[Assignment] Whatever appears in the listing must be reproduced exactly.

======== Data excerpt ========

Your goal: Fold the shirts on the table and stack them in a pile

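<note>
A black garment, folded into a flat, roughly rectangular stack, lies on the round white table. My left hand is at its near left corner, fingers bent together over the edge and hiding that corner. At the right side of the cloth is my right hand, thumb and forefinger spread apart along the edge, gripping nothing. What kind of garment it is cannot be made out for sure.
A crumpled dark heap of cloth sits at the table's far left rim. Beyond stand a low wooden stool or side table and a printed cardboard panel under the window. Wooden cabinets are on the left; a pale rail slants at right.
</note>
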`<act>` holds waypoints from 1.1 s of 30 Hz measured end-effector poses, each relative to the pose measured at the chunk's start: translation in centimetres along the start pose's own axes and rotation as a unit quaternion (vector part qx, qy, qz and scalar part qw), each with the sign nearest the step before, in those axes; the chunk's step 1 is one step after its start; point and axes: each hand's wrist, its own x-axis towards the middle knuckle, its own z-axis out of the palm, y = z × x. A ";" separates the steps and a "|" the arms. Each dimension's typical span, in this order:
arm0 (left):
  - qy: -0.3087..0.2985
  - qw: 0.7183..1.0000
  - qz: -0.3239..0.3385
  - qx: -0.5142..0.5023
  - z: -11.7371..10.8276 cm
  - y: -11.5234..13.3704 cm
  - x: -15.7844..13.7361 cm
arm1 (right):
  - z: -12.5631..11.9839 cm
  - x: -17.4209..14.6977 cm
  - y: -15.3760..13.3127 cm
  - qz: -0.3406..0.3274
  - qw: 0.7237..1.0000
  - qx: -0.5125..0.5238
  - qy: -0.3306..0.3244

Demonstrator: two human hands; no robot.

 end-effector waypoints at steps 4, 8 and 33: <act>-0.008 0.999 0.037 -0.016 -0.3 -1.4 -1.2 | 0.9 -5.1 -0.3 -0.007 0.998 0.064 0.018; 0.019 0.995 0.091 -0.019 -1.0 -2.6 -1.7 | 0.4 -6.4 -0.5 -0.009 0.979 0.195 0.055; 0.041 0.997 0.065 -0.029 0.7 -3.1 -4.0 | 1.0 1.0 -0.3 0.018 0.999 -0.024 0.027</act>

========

[Task solution]
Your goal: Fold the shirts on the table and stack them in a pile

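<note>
A black garment, folded into a flat, roughly rectangular stack, lies on the round white table. My left hand is at its near left corner, fingers bent together over the edge and hiding that corner. At the right side of the cloth is my right hand, thumb and forefinger spread apart along the edge, gripping nothing. What kind of garment it is cannot be made out for sure.
A crumpled dark heap of cloth sits at the table's far left rim. Beyond stand a low wooden stool or side table and a printed cardboard panel under the window. Wooden cabinets are on the left; a pale rail slants at right.
</note>
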`<act>` holds waypoints from 1.1 s of 30 Hz measured end-effector poses, each relative to the pose measured at the chunk's start: translation in centimetres along the start pose's own axes and rotation as a unit quaternion (vector part qx, qy, qz and scalar part qw), each with the sign nearest the step before, in those axes; the chunk's step 1 is one step after its start; point and axes: each hand's wrist, its own x-axis towards the middle knuckle, its own z-axis out of the palm, y = z × x. A ";" separates the steps and a "|" the arms. Each dimension's typical span, in this order:
arm0 (left):
  - qy: -0.3087..0.2985
  - qw: 0.7183..1.0000
  - qz: -0.3239..0.3385
  - qx: -0.5142..0.5023
  - z: -11.7371..10.8276 cm
  - y: -11.5234..13.3704 cm
  - x: -15.7844..13.7361 cm
arm1 (right):
  - z: -12.5631..11.9839 cm
  - x: -17.4209..14.6977 cm
  - y: -15.3760..13.3127 cm
  - qz: -0.3406..0.3274
  - qw: 0.7237..1.0000
  - qx: -0.5125..0.5238
  - qy: -0.3306..0.3244

Demonstrator: two human hands; no robot.

 end-effector waypoints at steps 4, 8 and 33: <act>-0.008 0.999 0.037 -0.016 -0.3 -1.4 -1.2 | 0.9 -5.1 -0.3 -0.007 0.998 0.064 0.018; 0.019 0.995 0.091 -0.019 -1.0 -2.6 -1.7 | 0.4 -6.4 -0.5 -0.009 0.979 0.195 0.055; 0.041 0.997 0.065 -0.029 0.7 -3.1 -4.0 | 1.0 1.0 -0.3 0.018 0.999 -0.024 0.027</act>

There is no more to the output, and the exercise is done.